ファブレスIC設計会社ランキング、NVIDIAがトップに
TrendForceによると、2023年第2四半期のファブレスIC設計会社の売上高上位10社の合計額は前四半期比12.5%増の381億ドルとなり、四半期別の最高額を更新したという。
また、順位も世界的な生成AIに対する需要の急増を背景に、NVIDIAがQualcommおよびBroadcomを追い抜き、トップの座についたことも注目点となっている。特にNVIDIAのデータセンター向け売上高は同105%増という驚異的な伸びを見せており、ゲーム部門とプロビジュアライゼーション部門の成長と併せて同68.3%増の113億3200万ドルという高い伸びを示している。
2位に転落したQualcommは、スマートフォン(スマホ)部門が需要減少の影響、特にAppleからのモデム購入量の減少が影響し、売上高は同9.7%減の71億7400万ドルに留まった。前四半期2位から3位に転落したBroadcomもAI需要の増加に伴うハイエンドスイッチやルータの出荷増という恩恵があった一方、サーバストレージ、ブロードバンド、ワイヤレスの売上高が減少した結果、合計売上高は同0.2%減の68億9700万ドルに留まった。

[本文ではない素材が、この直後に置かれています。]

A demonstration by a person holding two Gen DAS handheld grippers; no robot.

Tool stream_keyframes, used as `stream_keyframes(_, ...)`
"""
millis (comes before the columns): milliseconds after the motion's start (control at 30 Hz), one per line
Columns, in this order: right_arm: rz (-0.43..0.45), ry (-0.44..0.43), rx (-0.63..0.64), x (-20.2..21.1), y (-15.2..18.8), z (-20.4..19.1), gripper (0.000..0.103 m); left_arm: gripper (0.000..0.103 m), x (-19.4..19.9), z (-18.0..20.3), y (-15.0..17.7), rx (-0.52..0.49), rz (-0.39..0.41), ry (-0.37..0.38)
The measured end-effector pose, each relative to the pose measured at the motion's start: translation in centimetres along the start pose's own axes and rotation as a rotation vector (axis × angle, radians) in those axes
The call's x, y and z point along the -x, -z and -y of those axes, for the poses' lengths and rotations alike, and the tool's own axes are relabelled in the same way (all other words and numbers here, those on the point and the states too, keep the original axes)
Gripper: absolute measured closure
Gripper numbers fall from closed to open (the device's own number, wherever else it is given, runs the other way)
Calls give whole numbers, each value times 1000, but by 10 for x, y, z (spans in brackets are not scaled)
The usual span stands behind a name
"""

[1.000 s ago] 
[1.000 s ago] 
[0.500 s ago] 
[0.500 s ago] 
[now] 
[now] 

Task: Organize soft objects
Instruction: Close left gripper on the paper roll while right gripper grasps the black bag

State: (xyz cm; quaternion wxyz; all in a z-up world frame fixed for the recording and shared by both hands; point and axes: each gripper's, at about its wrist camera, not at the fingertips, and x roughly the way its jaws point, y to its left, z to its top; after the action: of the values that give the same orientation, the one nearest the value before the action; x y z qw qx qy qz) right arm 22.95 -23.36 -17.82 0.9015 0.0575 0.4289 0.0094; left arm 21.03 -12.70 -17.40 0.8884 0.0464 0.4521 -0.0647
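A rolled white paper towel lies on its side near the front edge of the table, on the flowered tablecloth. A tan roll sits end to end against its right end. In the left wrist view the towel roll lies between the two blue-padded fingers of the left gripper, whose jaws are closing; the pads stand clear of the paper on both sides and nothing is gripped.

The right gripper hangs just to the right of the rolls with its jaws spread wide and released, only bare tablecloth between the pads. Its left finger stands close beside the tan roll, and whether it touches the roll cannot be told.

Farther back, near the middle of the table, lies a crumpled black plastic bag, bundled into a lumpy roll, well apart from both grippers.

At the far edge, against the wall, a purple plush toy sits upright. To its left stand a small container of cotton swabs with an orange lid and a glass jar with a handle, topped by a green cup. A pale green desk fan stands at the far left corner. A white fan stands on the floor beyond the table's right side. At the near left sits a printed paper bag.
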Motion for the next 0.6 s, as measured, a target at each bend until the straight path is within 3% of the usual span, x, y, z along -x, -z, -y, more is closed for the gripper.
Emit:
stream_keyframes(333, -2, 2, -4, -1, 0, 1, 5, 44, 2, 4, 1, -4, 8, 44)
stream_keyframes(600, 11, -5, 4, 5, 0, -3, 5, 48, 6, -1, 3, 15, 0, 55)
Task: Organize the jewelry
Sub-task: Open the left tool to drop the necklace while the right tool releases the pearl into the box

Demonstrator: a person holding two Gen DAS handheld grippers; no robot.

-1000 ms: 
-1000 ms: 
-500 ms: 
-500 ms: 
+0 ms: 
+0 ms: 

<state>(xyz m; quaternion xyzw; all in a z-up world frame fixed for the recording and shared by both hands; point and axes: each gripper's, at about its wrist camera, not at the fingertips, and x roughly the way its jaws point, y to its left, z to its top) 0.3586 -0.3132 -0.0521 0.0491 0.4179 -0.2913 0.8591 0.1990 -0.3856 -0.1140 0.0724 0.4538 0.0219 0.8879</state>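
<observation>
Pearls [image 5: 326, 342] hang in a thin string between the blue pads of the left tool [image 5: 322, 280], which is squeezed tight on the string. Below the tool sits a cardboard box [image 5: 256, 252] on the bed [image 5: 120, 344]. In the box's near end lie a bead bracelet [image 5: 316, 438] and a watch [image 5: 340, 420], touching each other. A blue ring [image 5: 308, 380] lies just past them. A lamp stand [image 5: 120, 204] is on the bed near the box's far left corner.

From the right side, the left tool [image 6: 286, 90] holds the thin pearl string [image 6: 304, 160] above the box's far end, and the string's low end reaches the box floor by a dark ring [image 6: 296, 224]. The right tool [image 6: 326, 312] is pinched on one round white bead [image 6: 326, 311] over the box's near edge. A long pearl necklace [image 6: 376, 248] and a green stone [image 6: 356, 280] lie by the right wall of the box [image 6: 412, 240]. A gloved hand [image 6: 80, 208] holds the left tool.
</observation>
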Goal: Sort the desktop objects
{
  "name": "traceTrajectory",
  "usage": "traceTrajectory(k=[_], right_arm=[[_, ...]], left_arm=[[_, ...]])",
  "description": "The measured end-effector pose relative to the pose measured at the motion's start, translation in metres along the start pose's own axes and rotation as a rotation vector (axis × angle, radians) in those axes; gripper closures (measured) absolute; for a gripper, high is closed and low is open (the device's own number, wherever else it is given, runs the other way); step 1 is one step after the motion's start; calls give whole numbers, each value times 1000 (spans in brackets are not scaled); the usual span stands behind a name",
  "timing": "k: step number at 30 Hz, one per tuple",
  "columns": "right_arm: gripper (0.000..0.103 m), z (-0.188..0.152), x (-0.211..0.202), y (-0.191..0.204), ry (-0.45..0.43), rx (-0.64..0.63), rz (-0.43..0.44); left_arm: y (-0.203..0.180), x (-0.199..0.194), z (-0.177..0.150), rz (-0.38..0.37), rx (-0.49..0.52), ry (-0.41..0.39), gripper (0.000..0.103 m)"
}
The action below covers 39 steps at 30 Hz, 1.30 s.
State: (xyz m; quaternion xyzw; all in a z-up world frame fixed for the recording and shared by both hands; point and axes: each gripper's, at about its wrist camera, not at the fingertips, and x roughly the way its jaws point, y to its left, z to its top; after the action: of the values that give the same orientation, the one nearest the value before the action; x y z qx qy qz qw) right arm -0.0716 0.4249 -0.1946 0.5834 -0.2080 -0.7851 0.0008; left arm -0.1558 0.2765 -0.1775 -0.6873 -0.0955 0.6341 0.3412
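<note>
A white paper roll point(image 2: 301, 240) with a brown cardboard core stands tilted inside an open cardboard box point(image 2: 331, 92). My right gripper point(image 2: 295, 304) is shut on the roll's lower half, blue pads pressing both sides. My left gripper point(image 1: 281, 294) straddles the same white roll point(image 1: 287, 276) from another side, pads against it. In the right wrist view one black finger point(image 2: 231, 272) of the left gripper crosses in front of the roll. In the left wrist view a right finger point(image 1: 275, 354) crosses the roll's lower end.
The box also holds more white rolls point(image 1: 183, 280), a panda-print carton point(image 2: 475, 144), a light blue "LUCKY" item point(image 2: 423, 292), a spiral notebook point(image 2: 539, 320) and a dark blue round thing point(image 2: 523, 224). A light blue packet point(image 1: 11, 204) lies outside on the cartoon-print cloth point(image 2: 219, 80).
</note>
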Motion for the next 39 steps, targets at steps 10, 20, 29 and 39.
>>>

4位以下の順位は前四半期から変化はない。注目は、7位の台Novatekと8位の台Realtekで、Novatekは顧客がテレビ関連の在庫の拡充を背景に、有機EL向けディスプレイドライバ(DDI)などの新製品投入を追い風に売上高は同24.7%増の9億8700万ドルと伸ばすことに成功。RealtekもPC関連の在庫拡充を追い風に売上高を同32.6%増の8億5600万ドルと伸ばすことに成功した。
第3四半期は記録更新レベルの高成長の可能性
TrendForceによると第3四半期に目を向けると、企業全体の在庫レベルは上半期よりも明るい状況を描いているが、エンドユーザーの需要減退が継続しているため、注意が必要であるとしている。しかし、クラウドサービスプロバイダ(CSP)、大手インターネットサービルプロバイダ、民間企業など多くの企業が生成AIや大規模言語モデルに期待を抱くなど、明るい兆しが見えてきており、そうした高付加価値のAI製品の勢いが増すにつれ、ファブレスIC設計大手10社の多くが第3四半期に2桁のプラス成長を達成し、合計額も記録を更新するレベルに高まる可能性があるとしている。
なお、このランキングは半導体事業の財務状況を公表している企業に限って集計したもので、中HiSiliconやAppleなど、非公表としている企業の数値は含まれていないことに注意が必要である。日本勢の姿はトップ10にないが、ソシオネクストが直近の四半期に614億円という好調な売上高を記録している。ただし、TrendForceではドルベースで計算しているため、円安の影響もあり、ドル換算すると10位のMPSをわずかに下回ったものと思われる。